SM: T.S. Eliot, C.S. Lewis and William Blake have all separately asked you tothe upcoming prom. Who gets to pin the corsage?
CE: C.S. Lewis, but I might get drunk and leave with William Blake....



SM: Please compose a short poem or haiku about whatever you'd like.
CE:Ode to C.S. Lewis'
Neath crepe paper ornaments
We talked all night
You brought me punch
And by candlelight
We talked about Narnia
I said I always felt for Edmund
But William Blake was a wonderful dancer
He said, "Let's take a walk"
I swooned in answer
But O white witch!
I never saw him again
And lost my chance with you, sweet C.S.




_______________________
[1] If Keller came on this blog and smacked me around like that (all be it, in his characteristic winsome and gentle fashion), I think I’d cry.
[2] Who might be twice my age.
[3] A reference to Deutro-isaiah or Deutro-Paul…the critical biblical theory that a number of biblical texts were written not by the claimed author but by a student keeping the teacher’s name. There is a suspect method to determine if it is the actual author or an imposter by comparing the style to known writing samples of the hypothesized author.
[4] While reading Donald Miller’s ‘Searching for God Knows What’
[5] God gave him the task of naming all of the animals before he created eve.
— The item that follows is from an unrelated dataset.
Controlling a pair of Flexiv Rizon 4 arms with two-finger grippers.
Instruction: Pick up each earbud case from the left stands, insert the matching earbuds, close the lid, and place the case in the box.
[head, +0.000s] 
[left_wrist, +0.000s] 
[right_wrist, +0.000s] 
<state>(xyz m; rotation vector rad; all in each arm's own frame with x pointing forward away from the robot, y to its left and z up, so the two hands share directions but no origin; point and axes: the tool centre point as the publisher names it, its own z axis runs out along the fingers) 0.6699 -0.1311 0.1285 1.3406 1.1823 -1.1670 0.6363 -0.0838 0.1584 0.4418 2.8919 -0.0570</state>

The picture books depict this as a relatively trivial task, but Miller suggests that it would have been monumental.
[6] I have written two complete blogs about prop 8 (explaining my ‘no’ vote and making general commentary) but have not posted them because I can not seem to write on this topic without getting angry and bitter.
[7] I find his peak oil stuff overstated and alarmist but his stuff on the built environment, suburbia, and human density is spot on.
[8] It is a hilarious that this is sponsored by BMW.
[9] For years I refused to get a TV because I asserted that film was the preeminent artistic media of our generation.
[10] I just studied the passage where Jesus drove the money changers out of the temple this morning. I don’t get the idea this is the kind of stuff he would be happy about.
[11] My reference for this is Mork’s Pragmatic Eclectic blog…but it recently disappeared so I can’t provide a link.